--- EXERCISE DIRECTIONS ---
Before repeating the entries below, strip out every picture and keep all else as it is.

Records contained in a dataset:
-- -- --

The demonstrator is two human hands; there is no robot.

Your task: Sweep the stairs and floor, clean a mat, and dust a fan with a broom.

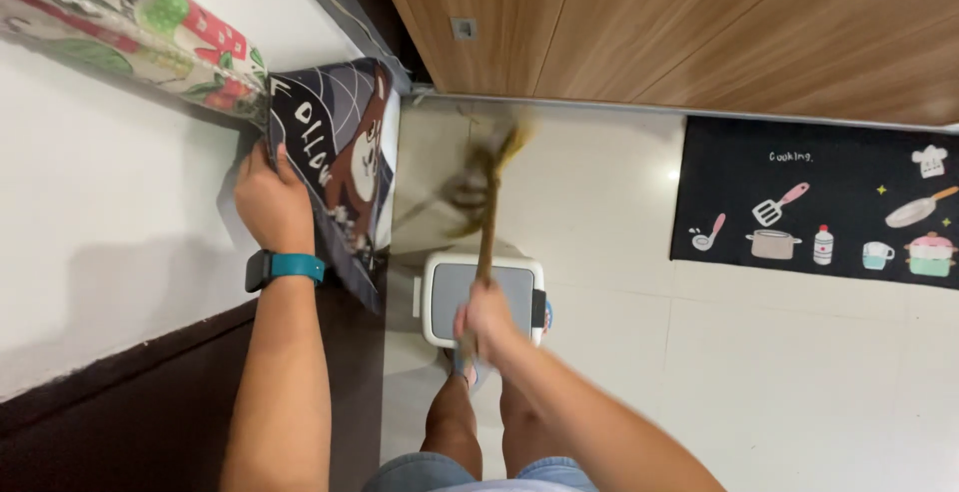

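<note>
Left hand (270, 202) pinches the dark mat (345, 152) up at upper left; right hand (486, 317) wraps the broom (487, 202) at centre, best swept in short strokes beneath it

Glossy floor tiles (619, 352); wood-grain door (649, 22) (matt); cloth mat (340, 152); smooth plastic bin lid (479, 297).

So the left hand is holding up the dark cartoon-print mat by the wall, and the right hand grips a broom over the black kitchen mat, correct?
Not quite. The head view shows the right hand holding the broom over the bare pale floor near the white step bin; the black kitchen mat lies off to the side. The left hand does hold the dark cartoon-print mat by the wall.
</note>
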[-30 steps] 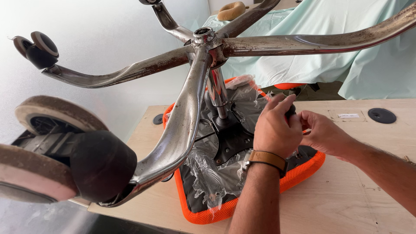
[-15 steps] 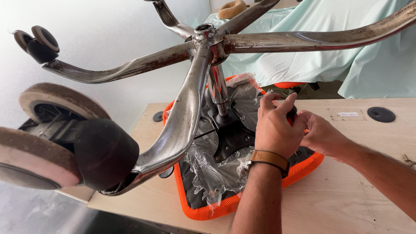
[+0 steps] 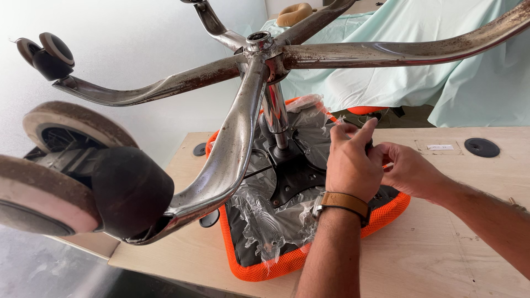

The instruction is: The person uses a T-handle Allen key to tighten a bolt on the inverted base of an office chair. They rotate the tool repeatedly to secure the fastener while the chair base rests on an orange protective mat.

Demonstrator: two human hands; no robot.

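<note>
From the head camera, your left hand (image 3: 350,165) curls its fingers over something small and dark at the underside of the upturned office chair (image 3: 276,182); what it grips I cannot tell. Your right hand (image 3: 406,171) meets it there, fingers bent, its grasp hidden. The chair lies seat-down on the wooden table (image 3: 469,232), its orange seat wrapped in clear plastic (image 3: 262,215), and its chrome base (image 3: 259,60) reaches toward you.
</note>
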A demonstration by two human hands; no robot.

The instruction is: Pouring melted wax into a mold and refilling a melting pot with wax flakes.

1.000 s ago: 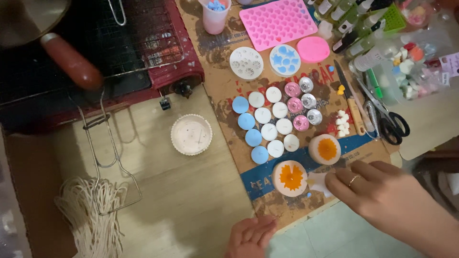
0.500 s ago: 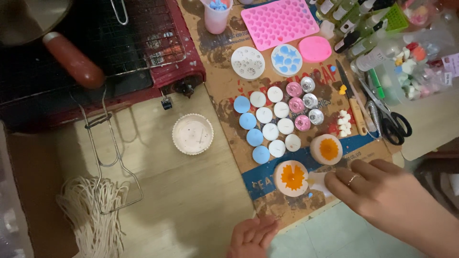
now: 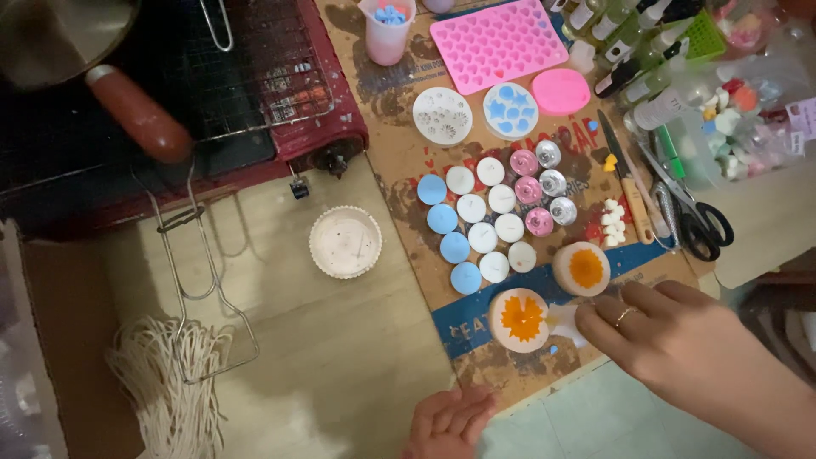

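Observation:
My right hand [image 3: 680, 344], a ring on one finger, reaches in from the lower right. Its fingertips pinch a small white piece [image 3: 561, 323] that lies on the cardboard sheet [image 3: 399, 153]. Just left of the piece sits a round cream mould with an orange flower centre [image 3: 518, 320]. A second round mould with an orange centre [image 3: 582, 268] lies just above the fingers. My left hand [image 3: 446, 421] rests at the bottom edge by the cardboard's corner, fingers loosely apart and holding nothing.
Rows of blue, white and pink tealight cups [image 3: 493, 217] fill the cardboard's middle. A pink heart mould [image 3: 497, 38], round moulds, scissors [image 3: 697, 217], a knife and bottles lie beyond. A wire rack, tongs [image 3: 200, 272], wick bundle [image 3: 170, 382] and white dish [image 3: 344, 242] are left.
My right hand has crept slightly left and up with the white piece, closer to the flower mould. The left hand stays put.

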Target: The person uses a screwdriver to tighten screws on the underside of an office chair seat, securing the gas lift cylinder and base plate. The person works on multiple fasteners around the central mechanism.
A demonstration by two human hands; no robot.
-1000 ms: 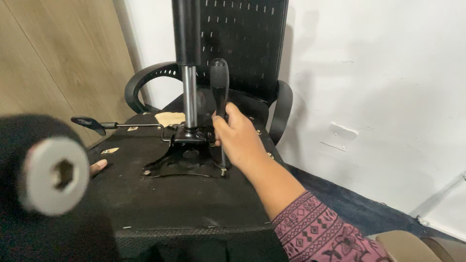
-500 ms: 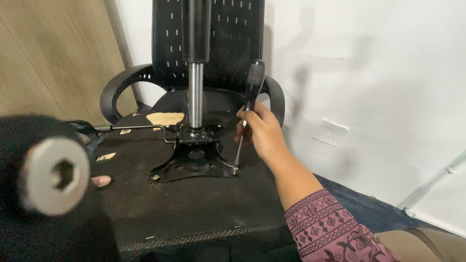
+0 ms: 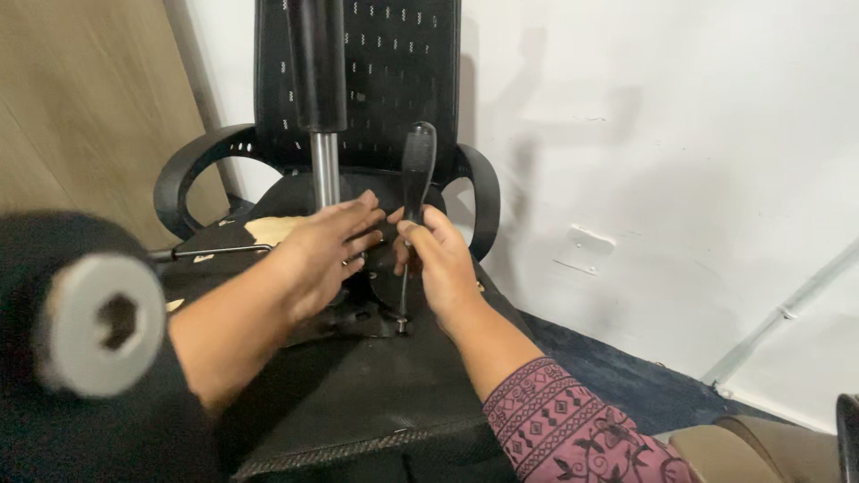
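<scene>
An office chair lies upturned, its black seat underside (image 3: 376,385) facing me. A black metal mechanism plate (image 3: 358,315) is bolted there, with a gas-lift column (image 3: 322,107) rising from it. My right hand (image 3: 443,264) grips a black-handled screwdriver (image 3: 416,170) held upright, its tip on a screw at the plate's near right corner. My left hand (image 3: 327,250) rests flat on the plate beside the column, fingers spread, touching the right hand's fingers.
A blurred black caster wheel with a grey hub (image 3: 98,322) fills the near left. The mesh backrest (image 3: 394,72) and armrests (image 3: 188,170) stand behind. A white wall (image 3: 671,161) is right, a wooden panel (image 3: 80,116) left, and a lever (image 3: 215,252) sticks out left.
My left hand has come up from the seat's left edge onto the mechanism plate. The right hand has straightened the screwdriver. The view has shifted so the chair sits further left.
</scene>
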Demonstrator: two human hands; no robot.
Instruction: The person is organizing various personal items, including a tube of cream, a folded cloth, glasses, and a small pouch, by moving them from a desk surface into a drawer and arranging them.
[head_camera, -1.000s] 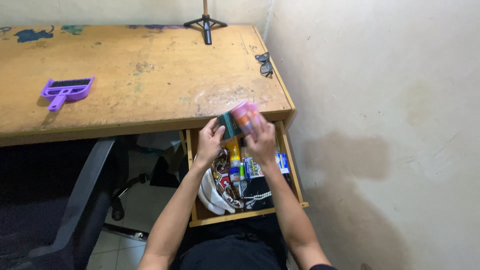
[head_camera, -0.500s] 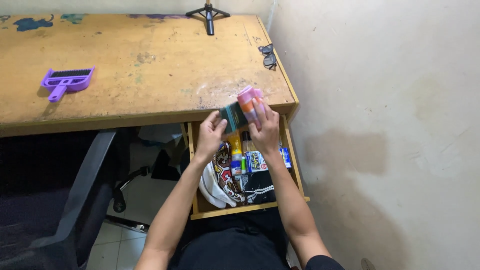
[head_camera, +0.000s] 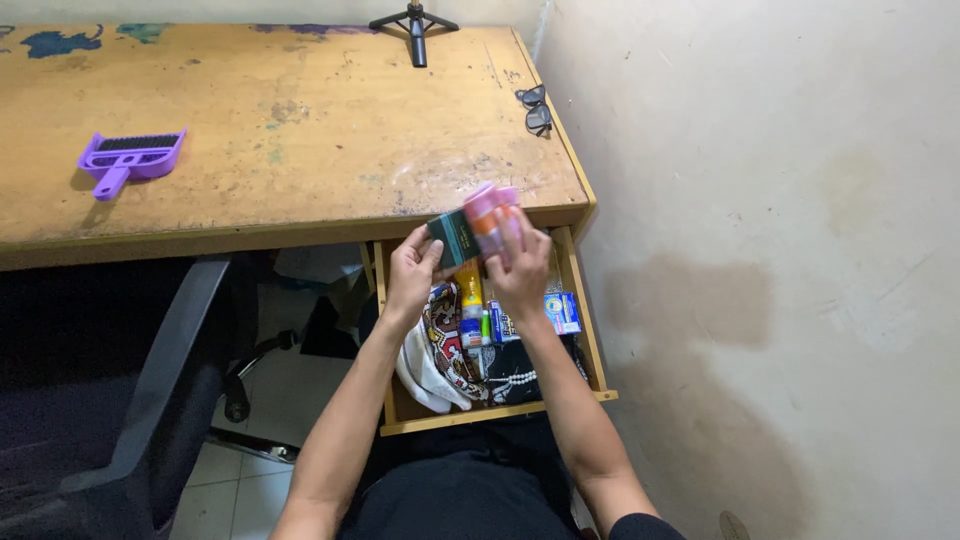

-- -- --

--- SOLUTION TO THIS PROBLEM ---
The demonstrator is two human hands; there is no robot.

Your task: Sweep the stairs and floor, clean a mat, and dust a fan with a broom.


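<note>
Left hand (270, 202) pinches the dark mat (345, 152) up at upper left; right hand (486, 317) wraps the broom (487, 202) at centre, best swept in short strokes beneath it

Glossy floor tiles (619, 352); wood-grain door (649, 22) (matt); cloth mat (340, 152); smooth plastic bin lid (479, 297).

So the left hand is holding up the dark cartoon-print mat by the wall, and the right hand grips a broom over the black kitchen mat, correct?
Not quite. The head view shows the right hand holding the broom over the bare pale floor near the white step bin; the black kitchen mat lies off to the side. The left hand does hold the dark cartoon-print mat by the wall.
</note>
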[-30 steps] 
[-15 steps] 
[+0 steps] 

The instruction is: The person uses a T-handle Allen key to tighten a bolt on the inverted base of an office chair. They rotate the tool repeatedly to secure the fastener while the chair base rests on an orange protective mat.

Demonstrator: two human hands; no robot.

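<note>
From the head camera, your left hand (image 3: 350,165) curls its fingers over something small and dark at the underside of the upturned office chair (image 3: 276,182); what it grips I cannot tell. Your right hand (image 3: 406,171) meets it there, fingers bent, its grasp hidden. The chair lies seat-down on the wooden table (image 3: 469,232), its orange seat wrapped in clear plastic (image 3: 262,215), and its chrome base (image 3: 259,60) reaches toward you.
</note>
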A demonstration by two human hands; no robot.

The instruction is: Pouring melted wax into a mold and refilling a melting pot with wax flakes.

1.000 s ago: 
0.500 s ago: 
now: 

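Observation:
My right hand [image 3: 680, 344], a ring on one finger, reaches in from the lower right. Its fingertips pinch a small white piece [image 3: 561, 323] that lies on the cardboard sheet [image 3: 399, 153]. Just left of the piece sits a round cream mould with an orange flower centre [image 3: 518, 320]. A second round mould with an orange centre [image 3: 582, 268] lies just above the fingers. My left hand [image 3: 446, 421] rests at the bottom edge by the cardboard's corner, fingers loosely apart and holding nothing.
Rows of blue, white and pink tealight cups [image 3: 493, 217] fill the cardboard's middle. A pink heart mould [image 3: 497, 38], round moulds, scissors [image 3: 697, 217], a knife and bottles lie beyond. A wire rack, tongs [image 3: 200, 272], wick bundle [image 3: 170, 382] and white dish [image 3: 344, 242] are left.
My right hand has crept slightly left and up with the white piece, closer to the flower mould. The left hand stays put.
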
Target: The person uses a screwdriver to tighten screws on the underside of an office chair seat, securing the gas lift cylinder and base plate. The person works on multiple fasteners around the central mechanism.
A demonstration by two human hands; no robot.
-1000 ms: 
-500 ms: 
+0 ms: 
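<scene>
An office chair lies upturned, its black seat underside (image 3: 376,385) facing me. A black metal mechanism plate (image 3: 358,315) is bolted there, with a gas-lift column (image 3: 322,107) rising from it. My right hand (image 3: 443,264) grips a black-handled screwdriver (image 3: 416,170) held upright, its tip on a screw at the plate's near right corner. My left hand (image 3: 327,250) rests flat on the plate beside the column, fingers spread, touching the right hand's fingers.
A blurred black caster wheel with a grey hub (image 3: 98,322) fills the near left. The mesh backrest (image 3: 394,72) and armrests (image 3: 188,170) stand behind. A white wall (image 3: 671,161) is right, a wooden panel (image 3: 80,116) left, and a lever (image 3: 215,252) sticks out left.
My left hand has come up from the seat's left edge onto the mechanism plate. The right hand has straightened the screwdriver. The view has shifted so the chair sits further left.
</scene>
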Demonstrator: two human hands; no robot.
Instruction: The person is organizing various personal items, including a tube of cream, a folded cloth, glasses, and a small pouch, by moving them from a desk surface into a drawer and arranging them.
[head_camera, -1.000s] 
[head_camera, -0.500s] 
[head_camera, +0.000s] 

Work on the exercise is complete.